"""

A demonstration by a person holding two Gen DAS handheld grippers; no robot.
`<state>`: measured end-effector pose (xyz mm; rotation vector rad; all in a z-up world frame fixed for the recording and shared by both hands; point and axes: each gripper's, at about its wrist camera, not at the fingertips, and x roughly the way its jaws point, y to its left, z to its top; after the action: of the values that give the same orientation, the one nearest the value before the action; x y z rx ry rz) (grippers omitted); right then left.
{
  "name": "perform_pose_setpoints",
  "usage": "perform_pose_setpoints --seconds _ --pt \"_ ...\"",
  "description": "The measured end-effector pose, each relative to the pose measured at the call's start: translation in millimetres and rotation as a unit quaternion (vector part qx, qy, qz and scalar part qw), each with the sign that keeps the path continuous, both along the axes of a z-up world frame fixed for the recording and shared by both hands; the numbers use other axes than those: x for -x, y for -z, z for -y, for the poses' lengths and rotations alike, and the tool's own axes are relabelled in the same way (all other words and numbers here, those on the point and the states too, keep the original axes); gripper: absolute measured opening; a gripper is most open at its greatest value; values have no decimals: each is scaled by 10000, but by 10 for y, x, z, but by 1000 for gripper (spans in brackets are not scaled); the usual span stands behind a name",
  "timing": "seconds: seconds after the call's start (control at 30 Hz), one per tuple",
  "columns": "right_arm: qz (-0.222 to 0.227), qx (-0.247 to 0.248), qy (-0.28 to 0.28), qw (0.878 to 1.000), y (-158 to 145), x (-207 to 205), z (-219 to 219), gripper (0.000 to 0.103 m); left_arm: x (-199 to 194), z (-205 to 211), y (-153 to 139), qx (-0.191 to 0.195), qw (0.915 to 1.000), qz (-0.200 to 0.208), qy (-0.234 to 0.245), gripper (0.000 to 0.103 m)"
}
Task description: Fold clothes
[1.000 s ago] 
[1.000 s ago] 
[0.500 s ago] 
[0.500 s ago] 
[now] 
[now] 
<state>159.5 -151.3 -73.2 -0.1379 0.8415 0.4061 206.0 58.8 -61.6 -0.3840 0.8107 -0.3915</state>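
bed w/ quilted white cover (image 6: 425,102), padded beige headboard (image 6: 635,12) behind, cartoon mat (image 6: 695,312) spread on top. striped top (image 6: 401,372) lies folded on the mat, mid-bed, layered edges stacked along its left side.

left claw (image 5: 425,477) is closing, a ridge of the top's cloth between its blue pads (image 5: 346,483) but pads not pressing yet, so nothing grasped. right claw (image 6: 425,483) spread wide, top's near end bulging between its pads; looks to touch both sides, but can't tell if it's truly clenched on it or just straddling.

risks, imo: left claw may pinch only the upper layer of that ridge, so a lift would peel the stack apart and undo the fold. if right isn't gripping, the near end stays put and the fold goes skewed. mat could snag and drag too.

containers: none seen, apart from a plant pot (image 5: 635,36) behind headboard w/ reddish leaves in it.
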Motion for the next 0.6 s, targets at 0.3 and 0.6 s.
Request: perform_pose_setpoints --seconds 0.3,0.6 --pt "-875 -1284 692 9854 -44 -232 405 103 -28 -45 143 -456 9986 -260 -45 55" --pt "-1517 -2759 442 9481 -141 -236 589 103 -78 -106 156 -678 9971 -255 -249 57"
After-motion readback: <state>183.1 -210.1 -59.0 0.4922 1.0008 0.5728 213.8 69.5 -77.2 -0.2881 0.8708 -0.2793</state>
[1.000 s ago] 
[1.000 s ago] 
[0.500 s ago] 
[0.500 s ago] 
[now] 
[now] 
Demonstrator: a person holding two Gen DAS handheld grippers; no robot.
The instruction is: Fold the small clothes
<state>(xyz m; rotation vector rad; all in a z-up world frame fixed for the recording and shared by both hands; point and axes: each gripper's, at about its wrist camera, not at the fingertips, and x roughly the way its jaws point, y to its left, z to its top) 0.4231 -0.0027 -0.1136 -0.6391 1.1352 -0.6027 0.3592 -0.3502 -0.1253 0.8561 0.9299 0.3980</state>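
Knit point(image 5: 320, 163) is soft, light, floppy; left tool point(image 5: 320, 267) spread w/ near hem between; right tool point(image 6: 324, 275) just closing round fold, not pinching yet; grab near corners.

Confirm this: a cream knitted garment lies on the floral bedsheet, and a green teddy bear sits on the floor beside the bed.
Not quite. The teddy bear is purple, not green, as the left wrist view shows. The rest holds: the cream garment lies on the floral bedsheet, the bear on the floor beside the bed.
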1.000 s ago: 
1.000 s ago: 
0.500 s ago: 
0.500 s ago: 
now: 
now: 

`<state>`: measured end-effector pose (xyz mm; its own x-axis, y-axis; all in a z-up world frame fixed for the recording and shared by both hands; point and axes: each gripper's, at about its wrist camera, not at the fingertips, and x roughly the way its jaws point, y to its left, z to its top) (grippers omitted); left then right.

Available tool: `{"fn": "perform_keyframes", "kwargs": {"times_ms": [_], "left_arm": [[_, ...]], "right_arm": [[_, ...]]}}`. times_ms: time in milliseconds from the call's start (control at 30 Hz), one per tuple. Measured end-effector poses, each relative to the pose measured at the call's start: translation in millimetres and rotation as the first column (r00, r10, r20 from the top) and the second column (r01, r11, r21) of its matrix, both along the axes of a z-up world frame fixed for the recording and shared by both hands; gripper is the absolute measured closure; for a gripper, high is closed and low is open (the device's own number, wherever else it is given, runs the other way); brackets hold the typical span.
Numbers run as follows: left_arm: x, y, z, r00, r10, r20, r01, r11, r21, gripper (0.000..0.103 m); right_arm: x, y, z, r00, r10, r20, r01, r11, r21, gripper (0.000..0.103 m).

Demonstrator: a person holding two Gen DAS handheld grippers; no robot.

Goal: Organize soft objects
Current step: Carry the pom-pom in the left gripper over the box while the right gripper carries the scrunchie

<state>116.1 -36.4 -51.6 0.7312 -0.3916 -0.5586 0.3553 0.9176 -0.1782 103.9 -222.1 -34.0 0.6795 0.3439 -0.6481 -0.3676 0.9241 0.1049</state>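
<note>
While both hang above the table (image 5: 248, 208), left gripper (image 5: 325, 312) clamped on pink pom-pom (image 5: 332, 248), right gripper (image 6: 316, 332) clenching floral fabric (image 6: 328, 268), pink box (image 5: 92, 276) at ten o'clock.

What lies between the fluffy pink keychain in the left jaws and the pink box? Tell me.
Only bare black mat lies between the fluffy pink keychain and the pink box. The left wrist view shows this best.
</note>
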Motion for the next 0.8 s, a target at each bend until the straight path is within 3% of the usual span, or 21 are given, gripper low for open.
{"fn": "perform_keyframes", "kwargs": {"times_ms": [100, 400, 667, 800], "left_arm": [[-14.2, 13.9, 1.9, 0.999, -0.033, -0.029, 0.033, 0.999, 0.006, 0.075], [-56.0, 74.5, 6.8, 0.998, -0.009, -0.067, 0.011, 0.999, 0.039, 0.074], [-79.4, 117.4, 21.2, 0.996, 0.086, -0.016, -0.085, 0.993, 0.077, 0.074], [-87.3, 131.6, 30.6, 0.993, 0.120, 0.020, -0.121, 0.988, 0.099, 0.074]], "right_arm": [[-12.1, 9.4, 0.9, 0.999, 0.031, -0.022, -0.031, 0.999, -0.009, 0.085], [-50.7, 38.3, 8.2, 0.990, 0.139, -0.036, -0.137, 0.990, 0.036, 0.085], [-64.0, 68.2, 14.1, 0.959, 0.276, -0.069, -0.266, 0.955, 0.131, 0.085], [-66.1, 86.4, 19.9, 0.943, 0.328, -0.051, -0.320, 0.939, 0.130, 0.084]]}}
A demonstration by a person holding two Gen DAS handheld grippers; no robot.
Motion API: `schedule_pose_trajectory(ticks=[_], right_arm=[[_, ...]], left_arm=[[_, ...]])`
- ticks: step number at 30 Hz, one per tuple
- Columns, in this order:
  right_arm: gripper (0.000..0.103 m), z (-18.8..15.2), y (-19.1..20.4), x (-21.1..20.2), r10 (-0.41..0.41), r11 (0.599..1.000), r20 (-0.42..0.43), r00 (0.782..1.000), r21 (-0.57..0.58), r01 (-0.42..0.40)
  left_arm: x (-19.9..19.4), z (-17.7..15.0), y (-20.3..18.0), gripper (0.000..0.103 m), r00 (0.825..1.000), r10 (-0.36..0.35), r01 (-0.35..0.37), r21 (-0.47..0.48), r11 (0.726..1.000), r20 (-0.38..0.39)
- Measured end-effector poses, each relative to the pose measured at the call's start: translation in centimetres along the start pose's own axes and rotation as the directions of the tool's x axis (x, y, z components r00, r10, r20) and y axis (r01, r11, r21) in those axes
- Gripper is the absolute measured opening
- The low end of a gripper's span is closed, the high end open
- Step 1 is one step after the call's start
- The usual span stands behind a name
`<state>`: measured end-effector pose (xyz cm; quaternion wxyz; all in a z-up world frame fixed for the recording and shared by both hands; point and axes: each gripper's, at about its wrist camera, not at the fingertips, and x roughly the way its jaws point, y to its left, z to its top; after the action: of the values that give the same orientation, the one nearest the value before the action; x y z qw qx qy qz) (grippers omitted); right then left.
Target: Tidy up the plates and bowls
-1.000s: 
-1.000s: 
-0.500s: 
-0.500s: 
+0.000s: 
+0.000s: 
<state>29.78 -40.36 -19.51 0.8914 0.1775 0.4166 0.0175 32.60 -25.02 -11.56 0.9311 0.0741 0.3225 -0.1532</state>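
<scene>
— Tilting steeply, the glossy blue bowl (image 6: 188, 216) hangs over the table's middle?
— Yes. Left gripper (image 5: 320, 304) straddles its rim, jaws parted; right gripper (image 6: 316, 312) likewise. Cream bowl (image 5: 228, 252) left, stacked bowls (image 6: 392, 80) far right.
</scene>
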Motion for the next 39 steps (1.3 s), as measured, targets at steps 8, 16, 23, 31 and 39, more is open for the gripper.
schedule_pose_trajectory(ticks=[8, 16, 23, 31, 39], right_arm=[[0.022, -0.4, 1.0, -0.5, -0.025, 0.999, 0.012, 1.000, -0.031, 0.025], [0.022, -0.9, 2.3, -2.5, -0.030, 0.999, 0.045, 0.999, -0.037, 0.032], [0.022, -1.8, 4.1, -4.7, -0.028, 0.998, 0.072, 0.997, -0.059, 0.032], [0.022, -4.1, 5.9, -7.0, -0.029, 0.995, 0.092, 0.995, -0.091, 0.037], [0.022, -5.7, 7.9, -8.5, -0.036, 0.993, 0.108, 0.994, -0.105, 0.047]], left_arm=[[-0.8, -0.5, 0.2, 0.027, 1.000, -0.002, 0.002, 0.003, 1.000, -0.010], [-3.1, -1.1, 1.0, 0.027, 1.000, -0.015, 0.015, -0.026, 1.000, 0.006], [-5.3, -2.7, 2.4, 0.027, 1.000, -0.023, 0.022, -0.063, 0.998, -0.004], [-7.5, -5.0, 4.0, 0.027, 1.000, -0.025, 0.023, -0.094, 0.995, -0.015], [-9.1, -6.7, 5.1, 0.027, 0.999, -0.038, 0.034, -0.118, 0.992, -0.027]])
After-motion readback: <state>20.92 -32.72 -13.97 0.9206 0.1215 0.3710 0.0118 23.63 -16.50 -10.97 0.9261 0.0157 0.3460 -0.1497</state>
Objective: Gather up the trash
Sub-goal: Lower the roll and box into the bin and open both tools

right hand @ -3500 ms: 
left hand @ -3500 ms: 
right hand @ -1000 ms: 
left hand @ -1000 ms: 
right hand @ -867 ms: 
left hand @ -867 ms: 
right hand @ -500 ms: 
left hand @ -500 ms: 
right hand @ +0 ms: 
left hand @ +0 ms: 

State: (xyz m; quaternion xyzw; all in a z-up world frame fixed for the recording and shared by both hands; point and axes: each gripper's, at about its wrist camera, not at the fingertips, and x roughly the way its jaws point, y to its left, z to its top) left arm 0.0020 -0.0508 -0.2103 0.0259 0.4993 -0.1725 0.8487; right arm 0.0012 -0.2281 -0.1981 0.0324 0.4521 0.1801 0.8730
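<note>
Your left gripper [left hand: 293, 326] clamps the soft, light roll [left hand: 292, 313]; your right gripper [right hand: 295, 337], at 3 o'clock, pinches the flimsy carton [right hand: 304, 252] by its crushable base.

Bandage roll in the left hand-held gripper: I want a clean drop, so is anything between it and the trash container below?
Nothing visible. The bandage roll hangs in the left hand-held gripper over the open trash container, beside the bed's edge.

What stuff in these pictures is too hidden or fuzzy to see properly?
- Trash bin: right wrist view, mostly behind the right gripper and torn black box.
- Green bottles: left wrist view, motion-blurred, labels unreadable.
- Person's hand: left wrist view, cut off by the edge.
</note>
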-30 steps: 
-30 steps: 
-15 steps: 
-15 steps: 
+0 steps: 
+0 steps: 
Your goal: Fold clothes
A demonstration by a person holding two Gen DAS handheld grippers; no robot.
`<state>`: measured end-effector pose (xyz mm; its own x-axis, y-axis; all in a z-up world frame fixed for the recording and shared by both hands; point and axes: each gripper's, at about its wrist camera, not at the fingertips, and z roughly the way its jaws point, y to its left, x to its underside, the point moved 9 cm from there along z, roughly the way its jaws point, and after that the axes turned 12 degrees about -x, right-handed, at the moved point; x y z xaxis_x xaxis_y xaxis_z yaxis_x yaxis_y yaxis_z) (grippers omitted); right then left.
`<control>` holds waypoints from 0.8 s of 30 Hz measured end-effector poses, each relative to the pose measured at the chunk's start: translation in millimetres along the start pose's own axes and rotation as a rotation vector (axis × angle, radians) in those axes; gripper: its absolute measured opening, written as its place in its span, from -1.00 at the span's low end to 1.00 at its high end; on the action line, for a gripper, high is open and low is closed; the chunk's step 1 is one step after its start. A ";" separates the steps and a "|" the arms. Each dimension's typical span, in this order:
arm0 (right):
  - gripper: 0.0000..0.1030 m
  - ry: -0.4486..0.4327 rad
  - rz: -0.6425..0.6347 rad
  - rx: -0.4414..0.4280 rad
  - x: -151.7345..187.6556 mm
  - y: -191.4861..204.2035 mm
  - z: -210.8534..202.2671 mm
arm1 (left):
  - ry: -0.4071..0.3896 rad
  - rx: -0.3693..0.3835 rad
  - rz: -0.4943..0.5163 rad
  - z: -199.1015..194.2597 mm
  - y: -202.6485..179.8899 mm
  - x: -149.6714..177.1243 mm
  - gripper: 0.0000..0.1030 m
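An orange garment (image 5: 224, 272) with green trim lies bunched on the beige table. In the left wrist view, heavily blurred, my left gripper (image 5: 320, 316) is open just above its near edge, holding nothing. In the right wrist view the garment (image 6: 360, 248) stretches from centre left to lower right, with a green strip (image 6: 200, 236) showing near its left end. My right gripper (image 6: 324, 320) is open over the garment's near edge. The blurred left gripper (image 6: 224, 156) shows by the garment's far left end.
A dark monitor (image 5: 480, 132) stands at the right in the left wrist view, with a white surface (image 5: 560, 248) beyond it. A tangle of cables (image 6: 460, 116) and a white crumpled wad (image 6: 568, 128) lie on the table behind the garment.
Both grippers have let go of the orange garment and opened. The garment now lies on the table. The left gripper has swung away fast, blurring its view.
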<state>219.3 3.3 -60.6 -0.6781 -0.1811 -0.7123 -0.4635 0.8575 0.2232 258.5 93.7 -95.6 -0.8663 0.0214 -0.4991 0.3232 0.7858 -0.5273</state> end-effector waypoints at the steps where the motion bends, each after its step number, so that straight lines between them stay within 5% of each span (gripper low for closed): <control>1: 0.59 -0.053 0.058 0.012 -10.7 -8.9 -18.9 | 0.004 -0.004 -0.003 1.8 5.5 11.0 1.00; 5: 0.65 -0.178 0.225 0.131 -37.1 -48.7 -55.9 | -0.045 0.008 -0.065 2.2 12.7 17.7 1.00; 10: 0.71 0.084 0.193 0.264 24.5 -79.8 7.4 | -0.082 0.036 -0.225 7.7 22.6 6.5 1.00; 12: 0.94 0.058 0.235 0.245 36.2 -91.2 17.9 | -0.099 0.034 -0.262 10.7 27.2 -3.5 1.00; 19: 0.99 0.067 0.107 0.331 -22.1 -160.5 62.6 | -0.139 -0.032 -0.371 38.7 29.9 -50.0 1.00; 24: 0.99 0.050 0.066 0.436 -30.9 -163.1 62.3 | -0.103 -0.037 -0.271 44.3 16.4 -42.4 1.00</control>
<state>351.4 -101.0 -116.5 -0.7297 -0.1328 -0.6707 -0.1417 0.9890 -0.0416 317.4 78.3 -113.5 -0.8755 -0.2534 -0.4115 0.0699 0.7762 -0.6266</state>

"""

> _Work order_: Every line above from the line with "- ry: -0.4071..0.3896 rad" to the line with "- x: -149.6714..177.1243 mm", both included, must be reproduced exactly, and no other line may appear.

> _Written reply_:
  - ry: -0.4071..0.3896 rad
  - rx: -0.3693..0.3835 rad
  - rz: -0.4943..0.5163 rad
  - z: -199.1015..194.2597 mm
  - y: -202.6485..179.8899 mm
  - x: -149.6714..177.1243 mm

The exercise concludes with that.